Despite throwing away the hard won conditions of workers and failing in their stated aim of reversing pay cuts union leaders presented the public service agreement as an advance. According to SIPTU’s Jack O’Connor it was “deal for unprecedented circumstances”. Rather than resisting the deal he urged workers to “adopt a more strategic medium- to longer-term approach”, arguing that it would produce security provide security on jobs, pay and pensions and provide a mechanism for reversing pay cuts. He also employed the phoney patriotic argument that taking industrial action while “still living in a ruined economy” would be “an attack on the citizens of the country”. Given his treachery towards the people he supposedly represents, and his effective collaboration in the bank bailout, this was really scrapping the barrel.

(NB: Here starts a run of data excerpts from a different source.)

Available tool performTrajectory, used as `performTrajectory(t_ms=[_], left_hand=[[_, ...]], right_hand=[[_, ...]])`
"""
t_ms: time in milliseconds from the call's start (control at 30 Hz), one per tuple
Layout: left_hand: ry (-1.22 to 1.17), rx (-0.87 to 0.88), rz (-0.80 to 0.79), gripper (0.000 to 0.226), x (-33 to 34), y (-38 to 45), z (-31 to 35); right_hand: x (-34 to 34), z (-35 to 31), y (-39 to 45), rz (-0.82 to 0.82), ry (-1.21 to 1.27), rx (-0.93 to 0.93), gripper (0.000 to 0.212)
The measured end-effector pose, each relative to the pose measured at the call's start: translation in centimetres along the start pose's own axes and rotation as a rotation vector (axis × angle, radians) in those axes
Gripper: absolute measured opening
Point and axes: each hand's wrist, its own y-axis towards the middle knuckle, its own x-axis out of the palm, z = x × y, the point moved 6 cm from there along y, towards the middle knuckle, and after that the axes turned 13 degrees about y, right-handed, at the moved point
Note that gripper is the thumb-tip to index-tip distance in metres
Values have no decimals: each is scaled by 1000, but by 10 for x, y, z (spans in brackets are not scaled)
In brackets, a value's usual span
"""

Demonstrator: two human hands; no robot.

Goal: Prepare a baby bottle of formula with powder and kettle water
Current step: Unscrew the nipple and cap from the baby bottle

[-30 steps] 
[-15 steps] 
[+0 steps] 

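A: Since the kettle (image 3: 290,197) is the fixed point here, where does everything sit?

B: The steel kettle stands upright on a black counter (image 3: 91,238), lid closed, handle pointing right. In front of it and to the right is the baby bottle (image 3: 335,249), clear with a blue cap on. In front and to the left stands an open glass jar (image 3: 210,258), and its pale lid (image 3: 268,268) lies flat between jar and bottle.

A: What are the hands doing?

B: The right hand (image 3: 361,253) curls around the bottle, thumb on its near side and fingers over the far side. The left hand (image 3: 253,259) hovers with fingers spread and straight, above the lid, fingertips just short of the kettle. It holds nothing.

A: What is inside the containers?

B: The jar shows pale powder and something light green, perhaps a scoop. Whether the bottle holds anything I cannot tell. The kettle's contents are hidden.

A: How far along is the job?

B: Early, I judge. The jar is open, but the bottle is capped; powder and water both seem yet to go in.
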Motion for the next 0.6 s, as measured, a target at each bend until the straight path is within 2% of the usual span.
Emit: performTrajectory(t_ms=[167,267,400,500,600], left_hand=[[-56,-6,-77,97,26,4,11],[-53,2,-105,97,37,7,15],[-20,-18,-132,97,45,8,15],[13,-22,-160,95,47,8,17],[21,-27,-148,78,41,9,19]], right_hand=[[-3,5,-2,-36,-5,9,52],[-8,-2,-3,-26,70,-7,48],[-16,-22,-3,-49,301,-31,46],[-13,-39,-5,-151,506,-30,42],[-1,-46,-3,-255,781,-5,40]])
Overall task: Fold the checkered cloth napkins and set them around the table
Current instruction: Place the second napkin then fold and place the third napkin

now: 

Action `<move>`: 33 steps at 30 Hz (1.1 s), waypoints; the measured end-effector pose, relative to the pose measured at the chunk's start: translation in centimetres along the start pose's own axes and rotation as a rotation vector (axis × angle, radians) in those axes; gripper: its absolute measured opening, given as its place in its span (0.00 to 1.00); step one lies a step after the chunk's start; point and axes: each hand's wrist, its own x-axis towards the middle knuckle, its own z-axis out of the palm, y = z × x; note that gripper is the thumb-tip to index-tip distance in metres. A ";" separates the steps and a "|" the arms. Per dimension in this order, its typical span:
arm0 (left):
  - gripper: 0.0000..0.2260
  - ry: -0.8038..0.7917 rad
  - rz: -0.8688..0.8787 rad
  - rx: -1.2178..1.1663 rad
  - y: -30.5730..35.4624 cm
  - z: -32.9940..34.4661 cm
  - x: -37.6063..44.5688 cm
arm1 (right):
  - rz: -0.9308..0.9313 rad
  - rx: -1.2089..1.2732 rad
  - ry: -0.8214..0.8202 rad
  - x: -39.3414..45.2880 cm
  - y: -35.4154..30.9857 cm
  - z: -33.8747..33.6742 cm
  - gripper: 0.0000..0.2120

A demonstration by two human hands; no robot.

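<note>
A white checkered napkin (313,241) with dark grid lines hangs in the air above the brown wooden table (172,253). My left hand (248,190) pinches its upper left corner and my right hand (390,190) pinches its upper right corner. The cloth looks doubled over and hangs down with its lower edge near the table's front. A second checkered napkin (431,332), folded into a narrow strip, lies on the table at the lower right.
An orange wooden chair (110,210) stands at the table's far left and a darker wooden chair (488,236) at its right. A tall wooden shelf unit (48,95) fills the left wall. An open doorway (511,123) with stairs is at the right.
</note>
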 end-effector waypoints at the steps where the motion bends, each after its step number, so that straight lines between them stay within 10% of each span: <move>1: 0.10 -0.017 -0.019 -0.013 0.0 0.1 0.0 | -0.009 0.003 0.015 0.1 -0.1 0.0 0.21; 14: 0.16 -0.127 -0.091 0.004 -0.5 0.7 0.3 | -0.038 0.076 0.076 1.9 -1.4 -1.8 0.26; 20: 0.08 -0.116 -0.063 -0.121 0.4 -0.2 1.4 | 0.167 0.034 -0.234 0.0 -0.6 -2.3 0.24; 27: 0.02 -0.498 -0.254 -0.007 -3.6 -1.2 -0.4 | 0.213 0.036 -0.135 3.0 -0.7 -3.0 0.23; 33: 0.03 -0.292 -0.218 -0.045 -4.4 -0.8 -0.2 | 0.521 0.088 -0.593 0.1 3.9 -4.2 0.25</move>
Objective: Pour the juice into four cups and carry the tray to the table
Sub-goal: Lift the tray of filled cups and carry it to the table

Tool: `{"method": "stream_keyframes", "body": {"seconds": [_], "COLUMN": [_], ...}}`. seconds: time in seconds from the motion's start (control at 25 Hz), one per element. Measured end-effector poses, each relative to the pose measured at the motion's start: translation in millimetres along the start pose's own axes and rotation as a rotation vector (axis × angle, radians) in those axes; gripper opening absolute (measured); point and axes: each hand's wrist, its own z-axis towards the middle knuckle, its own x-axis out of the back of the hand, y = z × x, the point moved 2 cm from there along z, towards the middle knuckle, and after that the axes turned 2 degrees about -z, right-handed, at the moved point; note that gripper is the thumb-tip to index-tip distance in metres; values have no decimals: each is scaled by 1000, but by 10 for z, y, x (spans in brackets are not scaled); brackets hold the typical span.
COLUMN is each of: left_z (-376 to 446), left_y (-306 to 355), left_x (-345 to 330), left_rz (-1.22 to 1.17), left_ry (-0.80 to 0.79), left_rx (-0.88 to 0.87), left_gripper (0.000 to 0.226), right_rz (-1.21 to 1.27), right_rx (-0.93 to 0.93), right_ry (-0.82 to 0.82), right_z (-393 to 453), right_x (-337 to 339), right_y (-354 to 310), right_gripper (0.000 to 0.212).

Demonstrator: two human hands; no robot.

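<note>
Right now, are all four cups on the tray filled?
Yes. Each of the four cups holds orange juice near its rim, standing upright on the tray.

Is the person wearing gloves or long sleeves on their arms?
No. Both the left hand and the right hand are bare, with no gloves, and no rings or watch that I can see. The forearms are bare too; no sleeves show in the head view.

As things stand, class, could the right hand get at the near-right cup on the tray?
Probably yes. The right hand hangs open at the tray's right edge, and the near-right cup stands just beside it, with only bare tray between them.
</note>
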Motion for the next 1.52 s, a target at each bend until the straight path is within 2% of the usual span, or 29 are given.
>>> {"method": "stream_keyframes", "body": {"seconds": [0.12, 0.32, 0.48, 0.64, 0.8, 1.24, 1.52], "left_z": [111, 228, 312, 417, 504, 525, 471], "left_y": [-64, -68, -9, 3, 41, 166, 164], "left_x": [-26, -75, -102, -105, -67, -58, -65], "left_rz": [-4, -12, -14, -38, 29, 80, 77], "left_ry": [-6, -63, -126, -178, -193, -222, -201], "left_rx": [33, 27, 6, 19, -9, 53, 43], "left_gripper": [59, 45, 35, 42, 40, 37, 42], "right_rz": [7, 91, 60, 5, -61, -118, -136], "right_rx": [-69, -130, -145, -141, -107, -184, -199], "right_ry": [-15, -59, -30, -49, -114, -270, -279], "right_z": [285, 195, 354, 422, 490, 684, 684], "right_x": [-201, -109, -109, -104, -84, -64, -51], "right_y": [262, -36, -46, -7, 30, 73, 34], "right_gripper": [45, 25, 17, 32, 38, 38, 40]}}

Impact’s general secretary Peter McCloone said that public services were facing serious threats “…and the way we have been managing that up until now has brought us into conflict.” For him the agreement represented “an alternative to the industrial conflict”.
The statements from O’Connor and McCloone reveal the mentality of people who are totally immersed in social partnership. They don’t see themselves as representatives of labour, but rather as partners of the Government and employers in pursuit of some national objective. They cannot envision an independent role for trade unions let alone one of opposition. They are horrified by the prospect of industrial action and the breakdown of social partnership. This is reflected in the warning issued by ICTU public services committee secretary Tom Geraghty that the only alternative to acceptance of the new public sector deal is to “engage in a prolonged, sustained and very high level war, industrial relations war.” Of course ICTU has no intention of engaging in such action, it is empty bluster to push its members to wards acceptance - for what trade unionist could believe that action under the current leadership could end in anything but defeat.
However, there is a class war going on in Ireland – it is the one being waged by the Government and employers to force the working class pay for the economic crisis. The response of the trade union leadership is to try and win some peace by surrendering to all their demands. Yet given the depth of Ireland’s economic crisis even surrender won’t be enough. The government is still targeting €2bn of cuts in the current budget in both 2011 and 2012 and a further reduction of €2.5bn in the following two years to bring the deficit back from 11.7 per cent today to below the European Union target of 3 per cent of GDP by 2014. But even these sums pale when but against the escalating cost of the financial bailout. To pay for NAMA and the re-capitalisation of the banks will require even more cuts in the years to come. In these circumstances a reversal of pubic sector pay cuts is unlikely. Indeed, after 2014 the Government will be looking to reduce pay further.
There has been a hostile reaction to the public service deal, and it is not impossible that it could be rejected in the upcoming ballots. This would be a positive development, but it would not be enough in itself to alter the direction of the trade union movement. We know that the current leadership are no respecters of democracy and will resort to threats and coercion if the vote goes the “wrong” way. To make a real change we have to build a movement that can challenge and remove the likes of O’Connor and McCloone and restore the trade unions as independent organisations of the working class. This is a formidable task, but it essential if workers are to defend themselves against the onslaught that has been unleashed.